I said, “I’ve got to go.”

I heard her say. “40”, as I was climbing down into the dinghy.

Rowing back was an adventure. The current was fortunately with me and the side with the boarding ladder was in the lee but it was quite clear that I was going to have to make it on the very first try. It brought back memories of some of the short strip airports I used to land at.

The Coast Guard rescue boat zoomed past close abeam as I climbed aboard and I could see that many of the boats in the anchorage had their running lights on and the pattern of all the lights was changing quickly.

Since I hadn’t been there to tend to the stern anchor properly, Strider was now broadside to the wind and the strains were enormous. It’s the first time I have seen three strand nylon creeping slowly through a cleat with the standard turn and two hitches. The boat was bucking like she was underway in a seaway.

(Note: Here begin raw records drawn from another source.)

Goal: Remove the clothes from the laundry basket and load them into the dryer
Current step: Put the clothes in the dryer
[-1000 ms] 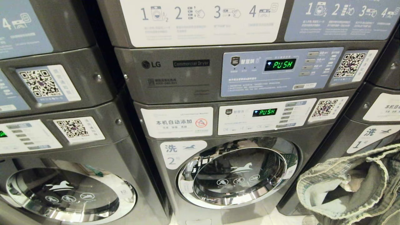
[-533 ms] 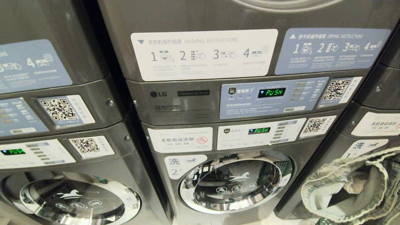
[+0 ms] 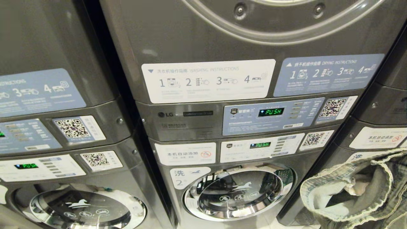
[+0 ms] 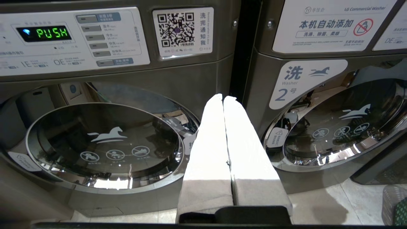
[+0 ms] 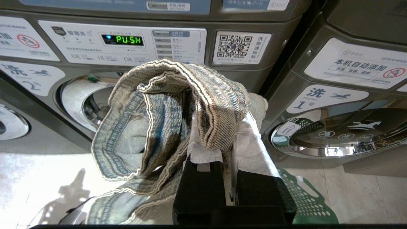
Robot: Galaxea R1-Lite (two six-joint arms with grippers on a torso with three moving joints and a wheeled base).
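The jeans point(image 5: 165, 108) hang bunched from the right gripper point(image 5: 227, 143), clamped on a fold — held up in front of washer 2 point(image 3: 235, 194), the basket point(image 5: 305, 200) on the floor below. The loose legs could snag or slip free on the way up. The dryer point(image 3: 279, 22) door above looks closed. The left gripper point(image 4: 224, 101) is pressed together, empty.

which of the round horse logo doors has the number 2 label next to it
The middle washer door, below the LG Commercial Dryer panel. Its white label shows 2. The left door shows no number label here, and the right stack sits behind the denim garment.
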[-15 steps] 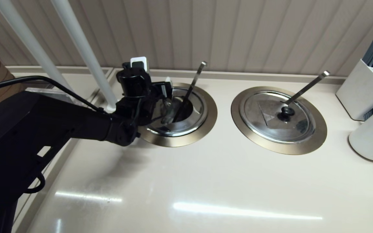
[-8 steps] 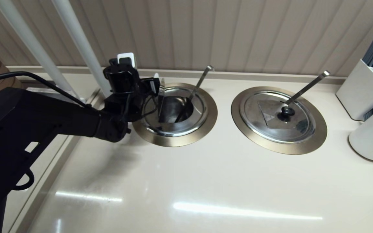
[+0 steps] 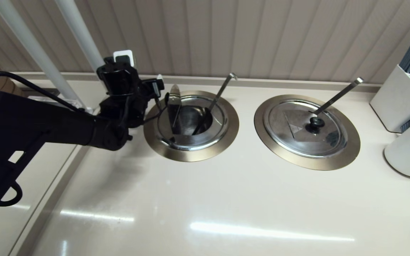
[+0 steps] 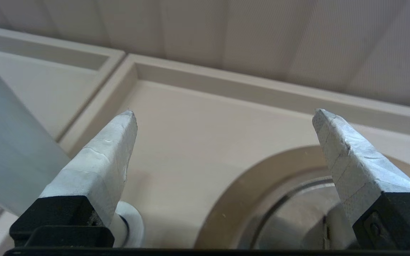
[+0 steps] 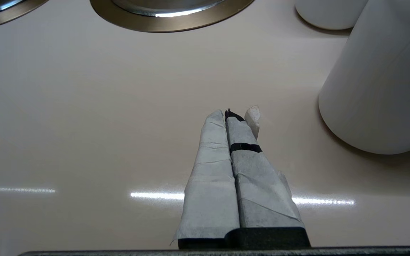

Someone had come in and anchored just to leeward of me and it was going to be a mess if I dragged. I let out stern anchor which brought me closer and closer to the other boat. Better I figured to be frighteningly close than to drag down on it. I had a boat length to spare when I had eased off enough on the stern anchor to bring her nearly head to wind which eased things considerably.

I carefully led the stern anchor line up around the boat through a bow cleat, laying it inside the toe rail and checking each foot to be sure that nothing would snag and making it fast forward. It was still like a iron bar but a kick with the engine (which I had started warming up the instant I climbed aboard) gained me enough slack to cast it off the stern cleat. Strider instantly swung into a comfortable lie with an anchor off each bow. I ran the stern anchor line back through the block on the midships cleat to the jib sheet winch, slacked it way off to lie briefly on the single main anchor long enough to cast it off the cleat completely, and then cranked until the boat was lying midway between the anchors and far enough to the side of the other boat to give both of us a little peace of mind.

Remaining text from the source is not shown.